Im Machtpoker um künftige Gaslieferungen nach Europa zählt die Ukraine zu den Verlierern. Niemand will so recht in sie investieren. Zwar hat die EU Fördergelder zugesagt, diese jedoch an Bedingungen geknüpft. Zum Zünglein an der Waage  könnten die Förderländer am Kaspischen Meer werden. Aserbaidschan und Turkmenistan streiten sich um die Förderrechte der Gasvorkommen. Bis jetzt haben sie weder mit den South-Stream- noch mit den Nabucco-Betreibern verbindliche Lieferverträge abgeschlossen.

Zwar könnte Russland aufgrund seiner traditionellen Vormachtstellung in den GUS-Ländern das Rennen machen, vor allem wegen seiner guten Beziehungen mit Kasachstan, doch Turkmenistan und Aserbaidschan versuchen schon seit Jahren, sich in ihrer Energiepolitik von Moskau unabhängig zu machen. Mangelnde Fördermenge könnte eines der beiden Projekte unrentabel machen, denn schon jetzt steht fest, dass die Kaspi-Anrainer nicht in der Lage sein werden, beide Leitungen ausreichend mit Gas zu füllen.

Ein Problem, das auch Russland trotz aller Vorteile, die der direkte Zugang auf den europäischen Markt mittels South Stream bringen würde, weiter beschäftigen wird! Das Land verfügt selbst über gewaltige Gasvorkommen, kann den steigenden Bedarf nach russischem Gas, nicht zuletzt in Fernost, aber wegen fehlender Fördermöglichkeiten nicht decken. In den vergangenen Jahren ist Russland aufgrund hoher Energiepreise zwar zu Wohlstand gekommen, hat es aber versäumt, in die Erschließung neuer Förderstätten oder andere Wirtschaftsbranchen zu investieren.

Ein Sieg über das „Nabucco“-Projekt könnte sich als Pyrrhus-Sieg erweisen. Das Minus des Bruttoinlandproduktes von acht Prozent ist eine Folge der Abhängigkeit vom Öl. Außer Energie hat die russische Wirtschaft nicht viel zu bieten. Ein gesunder Mittelstand fehlt.
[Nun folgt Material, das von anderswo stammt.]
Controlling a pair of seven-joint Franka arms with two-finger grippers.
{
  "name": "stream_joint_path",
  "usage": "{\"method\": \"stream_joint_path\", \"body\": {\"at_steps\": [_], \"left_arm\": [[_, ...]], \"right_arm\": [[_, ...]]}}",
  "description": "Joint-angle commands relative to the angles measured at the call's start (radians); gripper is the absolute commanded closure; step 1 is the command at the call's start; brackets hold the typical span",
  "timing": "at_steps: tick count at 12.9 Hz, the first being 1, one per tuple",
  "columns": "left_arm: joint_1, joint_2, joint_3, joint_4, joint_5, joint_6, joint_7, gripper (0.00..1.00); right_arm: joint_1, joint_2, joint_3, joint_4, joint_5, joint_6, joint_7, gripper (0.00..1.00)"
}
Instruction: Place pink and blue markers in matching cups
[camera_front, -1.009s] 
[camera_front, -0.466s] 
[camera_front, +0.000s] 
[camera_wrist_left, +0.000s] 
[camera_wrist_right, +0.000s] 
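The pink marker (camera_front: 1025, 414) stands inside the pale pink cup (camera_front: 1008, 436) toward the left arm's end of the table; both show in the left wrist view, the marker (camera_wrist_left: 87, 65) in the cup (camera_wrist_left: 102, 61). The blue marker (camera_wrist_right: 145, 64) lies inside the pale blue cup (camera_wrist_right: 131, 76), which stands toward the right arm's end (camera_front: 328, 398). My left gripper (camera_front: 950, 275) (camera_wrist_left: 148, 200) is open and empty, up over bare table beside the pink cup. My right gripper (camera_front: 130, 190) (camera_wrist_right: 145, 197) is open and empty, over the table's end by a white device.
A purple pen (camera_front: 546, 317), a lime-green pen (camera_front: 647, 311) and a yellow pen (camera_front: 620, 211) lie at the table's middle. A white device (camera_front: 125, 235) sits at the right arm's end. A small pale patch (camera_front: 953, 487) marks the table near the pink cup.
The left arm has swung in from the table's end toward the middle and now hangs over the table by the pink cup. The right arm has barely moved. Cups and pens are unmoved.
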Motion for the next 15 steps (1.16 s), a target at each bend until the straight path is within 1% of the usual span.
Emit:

Ausgerechnet Oligarchen fordern jetzt eine Kehrtwende. Der Staat solle lieber in erneuerbare Energien, Nanotechnologie und Forschung investieren als Devisenreserven zur künstlichen Stützung des Rubel verbrennen, heißt es in einer Studie des Mittelstandsverbandes „Delowaja Rossija“. Noch wagt jedoch kein Oligarch – in weiser Erinnerung an Chodorkowskij und Beresowskij –, sich öffentlich gegen Putin zu stellen. Manuela Rosenthal-Kappi

Foto: Konkurrenzprojekte: Baubeginn der russisch-italienisch-türkischen Pipeline South Stream soll 2010 sein.